For every line in the records that has the word "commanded", make a copy.

─── Recorded data ───

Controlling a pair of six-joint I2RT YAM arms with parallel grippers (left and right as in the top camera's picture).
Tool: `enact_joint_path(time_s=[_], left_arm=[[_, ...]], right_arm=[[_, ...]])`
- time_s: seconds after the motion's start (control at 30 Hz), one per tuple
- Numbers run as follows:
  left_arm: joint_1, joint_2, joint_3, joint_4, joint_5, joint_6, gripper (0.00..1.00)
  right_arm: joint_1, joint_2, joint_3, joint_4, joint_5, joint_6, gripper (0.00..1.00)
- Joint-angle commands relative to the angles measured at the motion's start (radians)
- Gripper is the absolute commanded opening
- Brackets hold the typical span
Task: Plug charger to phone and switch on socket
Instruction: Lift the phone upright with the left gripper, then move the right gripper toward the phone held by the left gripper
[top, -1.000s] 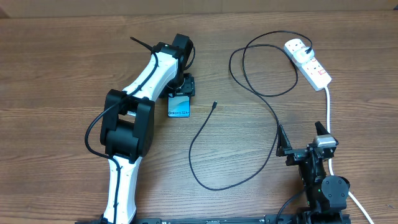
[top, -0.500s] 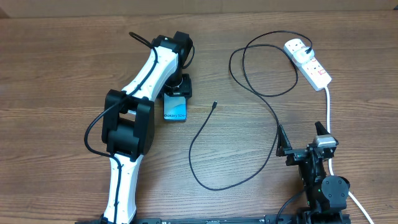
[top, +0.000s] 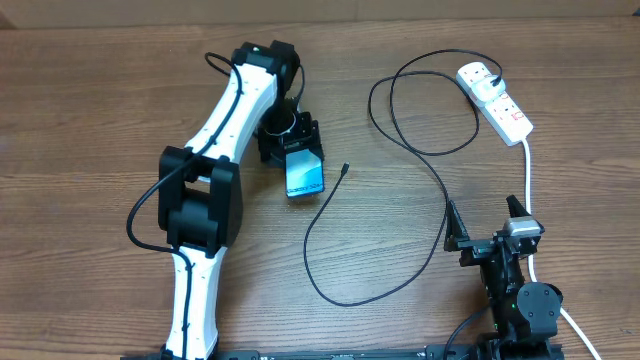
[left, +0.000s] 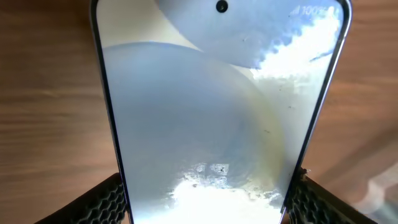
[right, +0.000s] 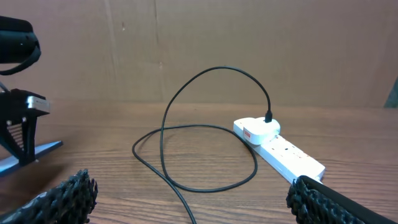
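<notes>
Left pincer (top: 298, 155): clamped on the phone (top: 304, 172), one of its pads (left: 106, 199) on each long edge close to one short end; nothing else is in its grip.
Right pincer (top: 487, 222): jaws spread wide and empty, low at the near right of the worktop (top: 100, 120).
Phone's place: left of centre, screen up and lit, tilted in the grip; whether its free corner touches the wood I cannot tell.
Phone's long axis: runs from the left pincer outward, so the free short end points toward the near right.
Phone's ends: the wrist view shows the front-camera dot (left: 221, 7) at the end away from the pads, so the port end probably faces into the pincer. This is a judgement, since no port is visible.
Charger tip (top: 344, 169): lying on the wood just right of the phone, near it but apart.
Charger (top: 310, 262): trails from the tip toward the near side, loops right, then climbs to the black plug (top: 497, 78) in the socket (top: 500, 103).
Nearer arm: the tip lies much closer to the left arm, which is occupied. The free right pincer is well apart from it and would have to reach left and away.
Socket's place: far right, nearer the right arm, red switches (top: 515, 117) facing up.
</notes>
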Motion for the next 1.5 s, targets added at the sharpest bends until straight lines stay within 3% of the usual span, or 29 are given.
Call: enact_joint_path(time_s=[0.0, 0.3, 0.63, 1.0, 1.1, 1.27, 1.4, 1.47], left_arm=[[0.045, -0.001, 0.032, -0.012, 0.356, 0.034, 0.71], [0.121, -0.001, 0.032, -0.012, 0.837, 0.033, 0.7], [0.177, -0.001, 0.032, -0.012, 1.143, -0.003, 0.69], [0.188, -0.001, 0.032, -0.016, 1.207, -0.047, 0.69], [0.188, -0.001, 0.032, -0.016, 1.207, -0.047, 0.69], [0.187, -0.001, 0.032, -0.016, 1.207, -0.047, 0.7], [0.187, -0.001, 0.032, -0.016, 1.207, -0.047, 0.7], [0.187, -0.001, 0.032, -0.016, 1.207, -0.047, 0.7]], right_arm=[[0.006, -0.007, -0.01, 0.006, 0.012, 0.002, 1.0], [0.006, -0.007, -0.01, 0.006, 0.012, 0.002, 1.0], [0.006, -0.007, -0.01, 0.006, 0.013, 0.002, 1.0], [0.006, -0.007, -0.01, 0.006, 0.012, 0.002, 1.0], [0.006, -0.007, -0.01, 0.039, -0.093, 0.007, 1.0], [0.006, -0.007, -0.01, 0.061, -0.695, 0.275, 1.0], [0.006, -0.007, -0.01, 0.269, -0.787, 0.46, 1.0], [0.006, -0.007, -0.009, 0.477, -0.787, 0.51, 1.0]])
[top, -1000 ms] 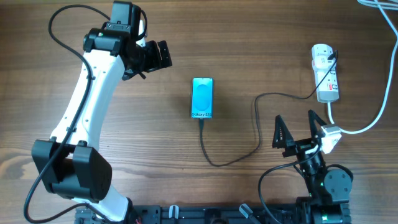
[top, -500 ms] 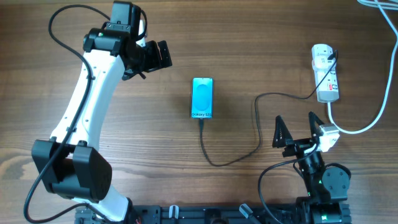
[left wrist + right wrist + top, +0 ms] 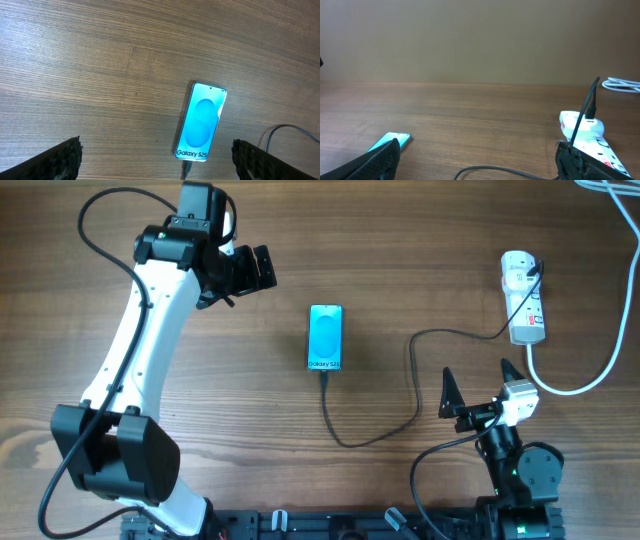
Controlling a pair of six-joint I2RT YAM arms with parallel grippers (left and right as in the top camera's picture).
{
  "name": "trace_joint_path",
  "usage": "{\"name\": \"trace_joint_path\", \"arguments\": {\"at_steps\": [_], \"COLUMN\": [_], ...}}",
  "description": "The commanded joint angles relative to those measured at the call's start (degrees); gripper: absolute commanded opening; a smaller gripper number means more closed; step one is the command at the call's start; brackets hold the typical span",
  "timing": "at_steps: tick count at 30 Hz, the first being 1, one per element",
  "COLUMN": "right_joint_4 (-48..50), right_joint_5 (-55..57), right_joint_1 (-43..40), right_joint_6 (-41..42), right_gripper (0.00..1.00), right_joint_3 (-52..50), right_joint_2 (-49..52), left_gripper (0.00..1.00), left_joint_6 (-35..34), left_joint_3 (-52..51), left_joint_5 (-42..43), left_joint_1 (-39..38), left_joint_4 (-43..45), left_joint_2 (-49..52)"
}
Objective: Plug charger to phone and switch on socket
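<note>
1. Phone [image 3: 325, 337]: flat on the worktop [image 3: 400, 240] near its middle, cyan screen up. Long axis from far edge to near edge, "Galaxy S25" end toward the near edge.
2. Charger [image 3: 345, 438]: thin black cable, connector tip meeting the phone's near end. From there toward the near edge, then a wide loop to the right, up toward the far edge, and across to the socket.
3. Socket [image 3: 524, 298]: white strip toward the far right corner, well apart from the phone. Long axis roughly far to near, a little tilted. Dark plug of the charger standing at its far end; small red marks on its top face in the right wrist view.
4. White cord [image 3: 590, 380]: out of the socket's near end, curving toward the right edge and on to the far right corner.
5. Left fingers [image 3: 262, 270]: spread wide apart, holding nothing, toward the far left of the worktop, well left of the phone. Phone between the two tips in the left wrist view.
6. Right fingers [image 3: 449, 390]: spread wide apart, holding nothing, by the near edge on the right, tips toward the far edge, between the charger's loop and the white cord.
</note>
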Motion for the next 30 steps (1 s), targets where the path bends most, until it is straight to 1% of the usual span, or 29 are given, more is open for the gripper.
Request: {"name": "trace_joint_path", "arguments": {"at_steps": [1,30], "right_joint_4": [0.0,-0.17], "right_joint_5": [1.05,2.56], "right_joint_1": [0.24,0.74], "right_joint_6": [-2.73,-2.75], "right_gripper": [1.0,0.99], "right_joint_3": [-0.15,-0.13], "right_joint_2": [-0.83,-0.81], "left_gripper": [1.0,1.0], "left_joint_6": [-0.52,-0.55], "left_joint_3": [-0.17,-0.17], "left_joint_5": [-0.55,-0.55], "left_joint_1": [-0.15,-0.15], "left_joint_4": [-0.04,-0.04], "left_joint_2": [0.33,0.33]}}
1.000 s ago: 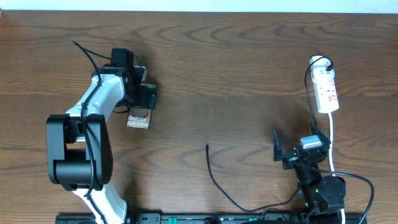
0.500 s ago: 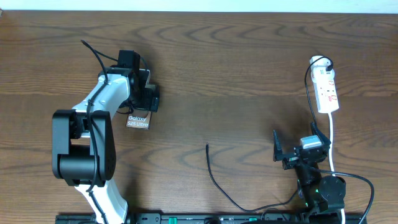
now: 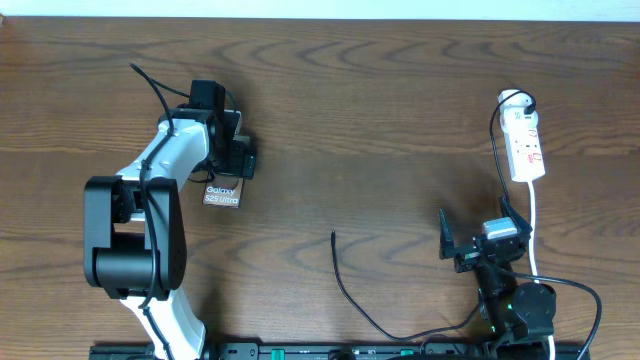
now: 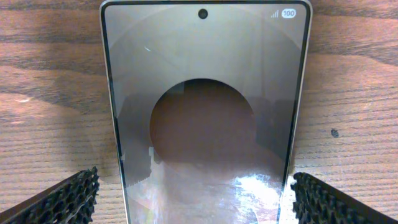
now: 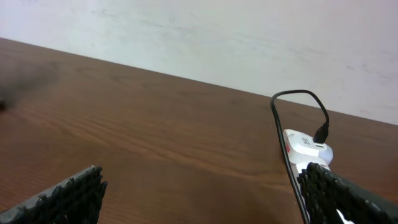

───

→ **Answer section**:
- Gripper is the absolute commanded opening
  "description": "The commanded joint angles relative to those measured at the call's start (degrees); gripper: absolute commanded opening; a smaller gripper number means more closed; step one is the command at the call's start; brackets hold the typical span",

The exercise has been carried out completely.